"Yes, yes, I am very happy; there are to be some private theatricals where I'm going. Oh! it is amusing to feel happy!"
She spoke those words like his own Reine might formerly have spoken them, and he could have gone down on his knees to kiss her little hands like an idol's.
"But it is necessary that you should always be happy," he replied. "You look so beautiful, I must really kiss you."
"Oh! you may, Monsieur Morange, I'm quite willing. Ah! you know the doll you gave me; her name's Margot, and you have no idea how good she is. Come to see her some day."
He had kissed her; and with glowing heart, ready for martyrdom, he watched her as she went off in the pale light of winter. What he had thought of would be too cowardly: besides, that child must be happy!
He slowly quitted the bridge, while within him the haunting words rang out with decisive distinctness, demanding a reply: "Would he allow that fresh crime to be committed without shouting aloud what he knew?" No, no! It was impossible: he would speak, he would act. Nevertheless, his mind remained clouded, befogged. How could he speak, how could he act?
Then, to crown his extravagant conduct, utterly breaking away from the habits of forty years, he no sooner returned to the office than, instead of immediately plunging into his everlasting additions, he began to write a long letter. This letter, which was addressed to Mathieu, recounted the whole affair—Alexandre's resurrection, Constance's plans, and the service which he himself had promised to render her. These things were set down simply as his impulse dictated, like a kind of confession by which he relieved his feelings. He had not yet come to any positive decision as to how he should play the part of a justiciar, which seemed so heavy to his shoulders. His one purpose was to warn Mathieu in order that there might be two of them to decide and act. And he simply finished by asking the other to come to see him on the following evening, though not before six o'clock, as he desired to see Alexandre and learn how the interview passed off, and what Constance might require of the young man.

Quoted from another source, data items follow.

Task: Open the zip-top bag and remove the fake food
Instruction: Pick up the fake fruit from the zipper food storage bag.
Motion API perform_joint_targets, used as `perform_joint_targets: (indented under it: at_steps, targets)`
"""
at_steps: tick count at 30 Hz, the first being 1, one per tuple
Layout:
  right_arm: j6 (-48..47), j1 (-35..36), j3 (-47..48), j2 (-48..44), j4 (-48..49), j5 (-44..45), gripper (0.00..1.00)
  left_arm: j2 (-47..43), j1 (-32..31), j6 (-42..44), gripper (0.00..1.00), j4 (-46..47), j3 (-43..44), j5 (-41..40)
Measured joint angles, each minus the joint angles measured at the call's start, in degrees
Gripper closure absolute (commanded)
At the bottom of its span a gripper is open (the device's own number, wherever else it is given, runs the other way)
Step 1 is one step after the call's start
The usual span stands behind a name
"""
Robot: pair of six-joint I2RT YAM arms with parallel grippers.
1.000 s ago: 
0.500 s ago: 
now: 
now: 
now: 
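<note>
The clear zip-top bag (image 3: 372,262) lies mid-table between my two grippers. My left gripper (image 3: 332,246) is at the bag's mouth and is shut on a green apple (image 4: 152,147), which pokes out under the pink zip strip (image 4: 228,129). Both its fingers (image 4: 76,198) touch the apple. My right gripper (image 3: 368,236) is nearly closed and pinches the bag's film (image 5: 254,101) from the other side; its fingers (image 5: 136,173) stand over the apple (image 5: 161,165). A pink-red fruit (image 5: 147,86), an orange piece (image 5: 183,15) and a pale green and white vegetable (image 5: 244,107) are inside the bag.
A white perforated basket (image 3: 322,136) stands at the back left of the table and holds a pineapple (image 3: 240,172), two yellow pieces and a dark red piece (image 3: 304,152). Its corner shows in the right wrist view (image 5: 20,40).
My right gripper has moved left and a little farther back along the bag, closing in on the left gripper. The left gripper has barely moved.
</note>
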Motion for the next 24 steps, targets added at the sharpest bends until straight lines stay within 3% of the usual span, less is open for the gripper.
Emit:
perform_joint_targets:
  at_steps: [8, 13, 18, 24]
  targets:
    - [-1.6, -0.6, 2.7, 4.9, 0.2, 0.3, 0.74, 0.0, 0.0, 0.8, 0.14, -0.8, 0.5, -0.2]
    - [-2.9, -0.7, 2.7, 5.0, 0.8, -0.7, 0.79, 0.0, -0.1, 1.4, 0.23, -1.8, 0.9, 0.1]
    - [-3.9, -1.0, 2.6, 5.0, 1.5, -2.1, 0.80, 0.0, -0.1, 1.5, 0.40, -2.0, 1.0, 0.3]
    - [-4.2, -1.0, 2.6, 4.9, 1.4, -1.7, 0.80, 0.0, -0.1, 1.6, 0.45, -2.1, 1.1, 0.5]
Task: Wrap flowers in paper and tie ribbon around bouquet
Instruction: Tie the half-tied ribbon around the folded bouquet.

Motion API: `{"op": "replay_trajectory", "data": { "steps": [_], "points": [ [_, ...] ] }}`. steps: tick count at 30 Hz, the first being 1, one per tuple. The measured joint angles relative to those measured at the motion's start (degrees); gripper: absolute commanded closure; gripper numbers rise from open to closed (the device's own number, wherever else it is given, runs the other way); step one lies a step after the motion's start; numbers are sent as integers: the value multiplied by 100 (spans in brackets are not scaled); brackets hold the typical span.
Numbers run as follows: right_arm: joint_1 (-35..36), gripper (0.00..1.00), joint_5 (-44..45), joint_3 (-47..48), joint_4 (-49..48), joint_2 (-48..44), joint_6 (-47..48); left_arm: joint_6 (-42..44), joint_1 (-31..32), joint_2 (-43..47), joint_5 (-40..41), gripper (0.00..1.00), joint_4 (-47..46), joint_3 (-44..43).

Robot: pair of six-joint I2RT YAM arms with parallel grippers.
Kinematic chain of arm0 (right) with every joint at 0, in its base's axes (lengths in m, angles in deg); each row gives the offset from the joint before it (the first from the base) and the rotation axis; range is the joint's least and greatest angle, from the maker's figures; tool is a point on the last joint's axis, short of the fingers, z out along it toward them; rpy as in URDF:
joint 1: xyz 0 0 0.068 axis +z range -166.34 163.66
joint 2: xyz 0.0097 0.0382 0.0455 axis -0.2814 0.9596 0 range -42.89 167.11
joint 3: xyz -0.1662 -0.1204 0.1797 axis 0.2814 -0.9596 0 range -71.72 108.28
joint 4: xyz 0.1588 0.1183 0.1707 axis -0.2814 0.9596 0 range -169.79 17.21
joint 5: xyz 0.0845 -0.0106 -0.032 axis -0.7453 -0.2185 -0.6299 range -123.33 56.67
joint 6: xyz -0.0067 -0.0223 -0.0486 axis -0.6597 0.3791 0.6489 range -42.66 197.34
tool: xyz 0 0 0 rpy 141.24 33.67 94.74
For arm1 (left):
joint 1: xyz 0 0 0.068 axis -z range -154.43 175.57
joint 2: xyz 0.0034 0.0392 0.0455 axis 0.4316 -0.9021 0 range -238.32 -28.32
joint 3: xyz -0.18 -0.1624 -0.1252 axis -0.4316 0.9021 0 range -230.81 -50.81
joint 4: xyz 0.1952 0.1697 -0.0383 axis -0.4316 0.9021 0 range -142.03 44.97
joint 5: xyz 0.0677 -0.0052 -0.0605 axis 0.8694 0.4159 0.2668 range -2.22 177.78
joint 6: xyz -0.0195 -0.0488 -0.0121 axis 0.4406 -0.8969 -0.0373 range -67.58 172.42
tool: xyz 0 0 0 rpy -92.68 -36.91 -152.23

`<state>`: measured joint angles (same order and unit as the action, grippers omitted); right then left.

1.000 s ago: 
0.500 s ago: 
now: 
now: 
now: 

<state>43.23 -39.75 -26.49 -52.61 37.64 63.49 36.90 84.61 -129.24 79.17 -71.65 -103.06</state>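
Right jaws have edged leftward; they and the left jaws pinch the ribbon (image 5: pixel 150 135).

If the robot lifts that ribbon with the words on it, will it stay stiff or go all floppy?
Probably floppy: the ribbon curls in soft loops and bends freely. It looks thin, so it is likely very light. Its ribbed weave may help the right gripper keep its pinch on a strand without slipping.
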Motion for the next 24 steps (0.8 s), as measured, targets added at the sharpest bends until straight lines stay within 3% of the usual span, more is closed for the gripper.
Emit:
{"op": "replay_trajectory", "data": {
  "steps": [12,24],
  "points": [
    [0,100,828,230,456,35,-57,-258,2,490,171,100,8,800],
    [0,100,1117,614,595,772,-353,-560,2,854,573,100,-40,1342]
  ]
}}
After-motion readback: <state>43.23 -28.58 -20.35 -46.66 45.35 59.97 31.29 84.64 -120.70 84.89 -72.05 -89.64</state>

The ensuing night, the ensuing day, must have been full of abominable torment for Morange. The doorkeeper's wife recounted, later on, that the fourth-floor tenant had heard the old gentleman walking about overhead all through the night. Doors were slammed, and furniture was dragged about as if for a removal. It was even thought that one could detect cries, sobs, and the monologues of a madman addressing phantoms, some mysterious rendering of worship to the dead who haunted him. And at the works during the day which followed Morange gave alarming signs of distress, of the final sinking of his mind into a flood of gloom. Ever darting troubled glances around him, he was tortured by internal combats, which, without the slightest motive, made him descend the stairs a dozen times, linger before the machinery in motion, and then return to his additions up above, with the bewildered, distracted air of one who could not find what he sought so painfully. When the darkness fell, about four o'clock on that gloomy winter day, the two clerks whom he had with him in his office noticed that he altogether ceased working. From that moment, indeed, he waited with his eyes fixed upon the clock. And when five o'clock struck he once more made sure that a certain total was correct, then rose and went out, leaving the ledger open, as if he meant to return to check the next addition.
He followed the gallery which led to the passage connecting the workshops with the private house. The whole factory was at that hour lighted up, electric lamps cast the brightness of daylight over it, while the stir of work ascended and the walls shook amid the rumbling of machinery. And all at once, before reaching the passage, Morange perceived the lift, the terrible cavity, the abyss of murder in which Blaise had met his death fourteen years previously. Subsequent to that catastrophe, and in order to prevent the like of it from ever occurring again, the trap had been surrounded by a balustrade with a gate, in such wise that a fall became impossible unless one should open the gate expressly to take a plunge. At that moment the trap was lowered and the gate was closed, and Morange, yielding to some superior force, bent over the cavity, shuddering. The whole scene of long ago rose up before him; he was again in the depths of that frightful void; he could see the crushed corpse; and he could feel the gust of terror chilling him in the presence of murder, accepted and concealed. Since he suffered so dreadfully, since he could no longer sleep, since he had promised his dear dead ones that he would join them, why should he not make an end of himself? Two days previously, while leaning over the parapet of the Grenelle bridge, a desire to do so had taken possession of him. He merely had to lose his equilibrium and he would be liberated, laid to rest in the peaceful earth between his wife and his daughter. And, all at once, as if the abyss itself suggested to him the frightful solution for which he had been vainly groping, in his growing madness, for two days past, he thought that he could hear a voice calling him from below, the voice of Blaise, which cried: "Come with the other one! Come with the other one!"
He started violently and drew himself erect; decision had fallen on him in a lightning flash. Insane as he was, that appeared to him to be the one sole logical, mathematical, sensible solution, which would settle everything. It seemed to him so simple, too, that he was astonished that he had sought it so long. And from that moment this poor soft-hearted weakling, whose wretched brain was unhinged, gave proof of iron will and sovereign heroism, assisted by the clearest reasoning, the most subtle craft.